» DATA SEGMENT
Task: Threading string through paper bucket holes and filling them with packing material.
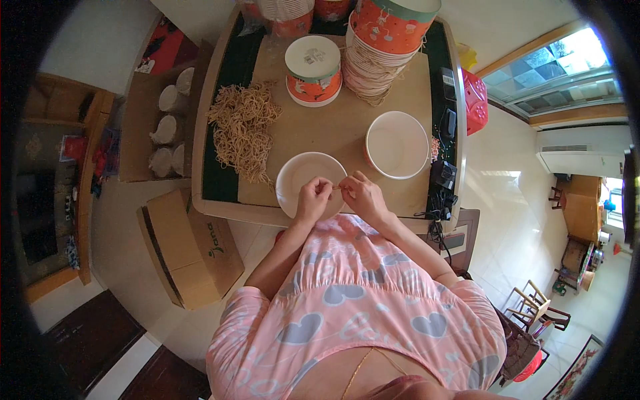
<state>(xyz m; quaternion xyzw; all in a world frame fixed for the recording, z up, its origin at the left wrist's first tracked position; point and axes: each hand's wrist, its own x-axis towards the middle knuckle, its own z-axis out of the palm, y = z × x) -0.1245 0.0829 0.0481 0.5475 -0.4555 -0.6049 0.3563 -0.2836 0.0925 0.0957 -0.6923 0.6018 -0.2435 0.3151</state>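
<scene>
My left hand [315,199] and my right hand [364,198] are close together over the near edge of a white paper bucket [288,175]. Both are closed, with fingertips pinching a short piece of thin tan cord [337,187] between them. Its ends are hidden in my fingers. A tangled heap of tan cords [243,130] lies on the table, left of this bucket. To the right stands another open bucket [398,145], white inside. Behind them is an orange patterned bucket [315,90] with a white top facing up.
Stacked orange buckets [393,30] with cords around the lower part stand at the back of the table. Black adapters and cables [443,175] lie along the right edge. Left on the floor are a cardboard box [193,250] and an open carton with white cups [170,99].
</scene>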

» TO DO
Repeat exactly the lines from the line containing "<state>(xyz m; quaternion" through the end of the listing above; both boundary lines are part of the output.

» ANSWER AREA
<state>(xyz m; quaternion xyzw; all in a world frame fixed for the recording, z up, its origin at the left wrist's first tracked position; point and axes: each hand's wrist, its own x-axis towards the middle knuckle, its own z-axis out of the palm, y = z × x) -0.1245 0.0829 0.0481 0.5475 -0.4555 -0.6049 0.3563 -0.2836 0.0925 0.0957 -0.6923 0.6018 -0.2435 0.3151</state>
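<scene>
My left hand [315,199] and my right hand [364,198] are close together over the near edge of a white paper bucket [288,175]. Both are closed, with fingertips pinching a short piece of thin tan cord [337,187] between them. Its ends are hidden in my fingers. A tangled heap of tan cords [243,130] lies on the table, left of this bucket. To the right stands another open bucket [398,145], white inside. Behind them is an orange patterned bucket [315,90] with a white top facing up.
Stacked orange buckets [393,30] with cords around the lower part stand at the back of the table. Black adapters and cables [443,175] lie along the right edge. Left on the floor are a cardboard box [193,250] and an open carton with white cups [170,99].
</scene>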

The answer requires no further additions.